Task goal.
Transcribe word for word the lines below from the line with "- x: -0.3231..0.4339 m" through the line with "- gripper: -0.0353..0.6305", ends included.

[Items listed in a dataset]
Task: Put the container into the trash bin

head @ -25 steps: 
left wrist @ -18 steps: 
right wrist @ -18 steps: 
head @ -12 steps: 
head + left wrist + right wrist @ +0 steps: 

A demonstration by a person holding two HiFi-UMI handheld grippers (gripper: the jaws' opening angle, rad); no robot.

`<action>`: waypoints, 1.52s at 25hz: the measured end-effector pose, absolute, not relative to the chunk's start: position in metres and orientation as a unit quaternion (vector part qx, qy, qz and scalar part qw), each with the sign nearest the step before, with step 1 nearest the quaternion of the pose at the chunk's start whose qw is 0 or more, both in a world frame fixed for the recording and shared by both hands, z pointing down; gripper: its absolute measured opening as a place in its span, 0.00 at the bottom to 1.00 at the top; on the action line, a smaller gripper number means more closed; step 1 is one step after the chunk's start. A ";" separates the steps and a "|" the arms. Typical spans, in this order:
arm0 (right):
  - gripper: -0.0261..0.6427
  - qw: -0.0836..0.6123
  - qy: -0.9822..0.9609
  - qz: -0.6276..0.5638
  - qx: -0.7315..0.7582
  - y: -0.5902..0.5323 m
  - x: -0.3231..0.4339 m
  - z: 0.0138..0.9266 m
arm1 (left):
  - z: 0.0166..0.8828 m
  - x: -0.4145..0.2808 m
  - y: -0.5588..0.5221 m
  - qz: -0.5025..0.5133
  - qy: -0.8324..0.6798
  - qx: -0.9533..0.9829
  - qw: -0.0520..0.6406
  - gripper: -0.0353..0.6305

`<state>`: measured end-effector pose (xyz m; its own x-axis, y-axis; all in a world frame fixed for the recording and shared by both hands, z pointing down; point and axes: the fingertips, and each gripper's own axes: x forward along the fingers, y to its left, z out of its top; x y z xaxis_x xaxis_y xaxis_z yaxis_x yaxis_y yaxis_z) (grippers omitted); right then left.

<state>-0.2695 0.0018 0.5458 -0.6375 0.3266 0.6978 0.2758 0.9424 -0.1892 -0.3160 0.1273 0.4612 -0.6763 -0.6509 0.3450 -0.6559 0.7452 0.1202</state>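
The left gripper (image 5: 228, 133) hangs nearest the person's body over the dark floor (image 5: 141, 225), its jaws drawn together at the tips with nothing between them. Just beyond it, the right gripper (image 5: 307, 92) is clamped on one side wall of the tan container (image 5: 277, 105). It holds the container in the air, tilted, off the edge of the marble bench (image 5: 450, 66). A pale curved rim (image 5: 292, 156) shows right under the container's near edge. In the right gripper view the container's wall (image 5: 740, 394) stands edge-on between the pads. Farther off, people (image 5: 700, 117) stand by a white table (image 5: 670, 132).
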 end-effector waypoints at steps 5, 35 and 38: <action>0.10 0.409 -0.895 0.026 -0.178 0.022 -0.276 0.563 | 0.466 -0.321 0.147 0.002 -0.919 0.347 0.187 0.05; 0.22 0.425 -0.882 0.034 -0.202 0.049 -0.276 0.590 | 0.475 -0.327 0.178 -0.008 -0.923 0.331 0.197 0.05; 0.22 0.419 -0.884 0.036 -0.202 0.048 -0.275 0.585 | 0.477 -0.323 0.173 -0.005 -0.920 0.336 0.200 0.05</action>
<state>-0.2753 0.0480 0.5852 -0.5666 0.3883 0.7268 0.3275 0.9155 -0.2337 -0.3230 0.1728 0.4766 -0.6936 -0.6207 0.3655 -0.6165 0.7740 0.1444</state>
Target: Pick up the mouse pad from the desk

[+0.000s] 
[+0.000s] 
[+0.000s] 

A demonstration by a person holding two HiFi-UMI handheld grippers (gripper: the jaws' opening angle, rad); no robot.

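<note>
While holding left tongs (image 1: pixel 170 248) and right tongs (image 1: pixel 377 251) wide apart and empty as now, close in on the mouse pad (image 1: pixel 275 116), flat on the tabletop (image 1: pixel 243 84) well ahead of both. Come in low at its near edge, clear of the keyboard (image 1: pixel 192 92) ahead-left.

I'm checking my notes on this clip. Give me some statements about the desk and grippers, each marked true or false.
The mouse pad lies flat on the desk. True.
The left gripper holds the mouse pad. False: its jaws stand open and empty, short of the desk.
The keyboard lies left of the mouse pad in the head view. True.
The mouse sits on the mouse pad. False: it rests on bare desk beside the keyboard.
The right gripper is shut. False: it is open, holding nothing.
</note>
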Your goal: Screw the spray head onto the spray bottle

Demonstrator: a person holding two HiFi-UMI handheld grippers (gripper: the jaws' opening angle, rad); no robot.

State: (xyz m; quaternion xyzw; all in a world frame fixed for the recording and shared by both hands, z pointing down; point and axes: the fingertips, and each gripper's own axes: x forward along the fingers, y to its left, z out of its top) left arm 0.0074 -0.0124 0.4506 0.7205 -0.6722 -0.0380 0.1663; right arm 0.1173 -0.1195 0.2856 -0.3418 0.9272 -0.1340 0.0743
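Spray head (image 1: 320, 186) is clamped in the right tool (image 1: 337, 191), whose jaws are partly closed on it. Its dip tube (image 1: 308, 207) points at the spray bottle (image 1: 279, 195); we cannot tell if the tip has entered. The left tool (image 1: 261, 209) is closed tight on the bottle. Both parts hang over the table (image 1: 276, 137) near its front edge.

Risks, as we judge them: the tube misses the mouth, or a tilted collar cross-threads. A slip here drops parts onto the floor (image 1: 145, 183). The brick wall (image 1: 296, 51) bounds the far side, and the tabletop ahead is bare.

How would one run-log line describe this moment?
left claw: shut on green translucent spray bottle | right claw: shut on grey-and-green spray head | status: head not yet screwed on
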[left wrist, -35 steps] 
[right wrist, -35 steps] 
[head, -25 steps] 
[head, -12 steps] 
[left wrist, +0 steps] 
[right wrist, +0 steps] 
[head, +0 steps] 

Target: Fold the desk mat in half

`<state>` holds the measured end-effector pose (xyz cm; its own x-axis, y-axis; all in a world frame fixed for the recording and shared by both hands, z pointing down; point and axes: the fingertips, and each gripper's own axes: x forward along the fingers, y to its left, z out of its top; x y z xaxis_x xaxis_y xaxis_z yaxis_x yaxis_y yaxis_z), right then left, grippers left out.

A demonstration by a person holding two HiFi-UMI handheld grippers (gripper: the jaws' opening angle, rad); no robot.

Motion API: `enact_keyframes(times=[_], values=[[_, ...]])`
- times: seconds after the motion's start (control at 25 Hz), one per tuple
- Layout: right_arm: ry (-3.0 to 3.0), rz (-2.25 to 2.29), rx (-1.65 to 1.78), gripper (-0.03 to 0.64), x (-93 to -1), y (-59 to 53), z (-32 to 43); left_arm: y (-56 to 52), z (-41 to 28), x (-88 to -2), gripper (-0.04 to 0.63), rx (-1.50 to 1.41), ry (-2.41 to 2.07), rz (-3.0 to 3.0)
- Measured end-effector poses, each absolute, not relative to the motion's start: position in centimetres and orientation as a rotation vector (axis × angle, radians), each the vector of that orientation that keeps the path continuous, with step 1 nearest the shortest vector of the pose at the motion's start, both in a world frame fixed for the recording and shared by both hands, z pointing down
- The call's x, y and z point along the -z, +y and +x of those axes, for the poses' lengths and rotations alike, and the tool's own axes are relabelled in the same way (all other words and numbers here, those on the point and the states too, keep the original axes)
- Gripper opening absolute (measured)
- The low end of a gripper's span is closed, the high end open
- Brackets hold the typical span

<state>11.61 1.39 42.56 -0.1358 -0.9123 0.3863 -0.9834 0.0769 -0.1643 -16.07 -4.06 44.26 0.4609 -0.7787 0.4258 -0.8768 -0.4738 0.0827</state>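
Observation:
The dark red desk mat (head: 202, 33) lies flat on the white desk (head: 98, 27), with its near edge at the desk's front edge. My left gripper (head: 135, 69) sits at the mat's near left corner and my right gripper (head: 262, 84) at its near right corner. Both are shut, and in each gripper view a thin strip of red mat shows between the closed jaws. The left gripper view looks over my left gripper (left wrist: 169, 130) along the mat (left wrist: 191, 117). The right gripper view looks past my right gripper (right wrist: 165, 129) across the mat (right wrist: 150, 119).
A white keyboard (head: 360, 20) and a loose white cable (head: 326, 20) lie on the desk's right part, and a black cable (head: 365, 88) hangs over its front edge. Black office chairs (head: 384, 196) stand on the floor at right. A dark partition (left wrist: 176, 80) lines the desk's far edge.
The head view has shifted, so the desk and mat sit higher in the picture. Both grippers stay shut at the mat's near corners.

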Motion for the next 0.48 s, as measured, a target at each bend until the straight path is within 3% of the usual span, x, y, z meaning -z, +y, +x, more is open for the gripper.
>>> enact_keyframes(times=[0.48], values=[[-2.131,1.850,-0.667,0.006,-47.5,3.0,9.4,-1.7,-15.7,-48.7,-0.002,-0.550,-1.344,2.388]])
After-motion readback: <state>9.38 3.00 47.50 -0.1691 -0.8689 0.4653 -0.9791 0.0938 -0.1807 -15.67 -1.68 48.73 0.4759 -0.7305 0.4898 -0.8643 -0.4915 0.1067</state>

Result of this exercise.
  - x: -0.3231..0.4339 m
  - z: 0.0138..0.9266 m
arm1 (left):
  - z: 0.0166..0.8828 m
  - x: -0.4145..0.2808 m
  - y: -0.5588..0.5221 m
  - qz: -0.5025..0.5133
  - qy: -0.8324..0.6798
  - qx: -0.9533..0.9829
  - qw: -0.0520..0.6406
  - gripper: -0.0353..0.6305

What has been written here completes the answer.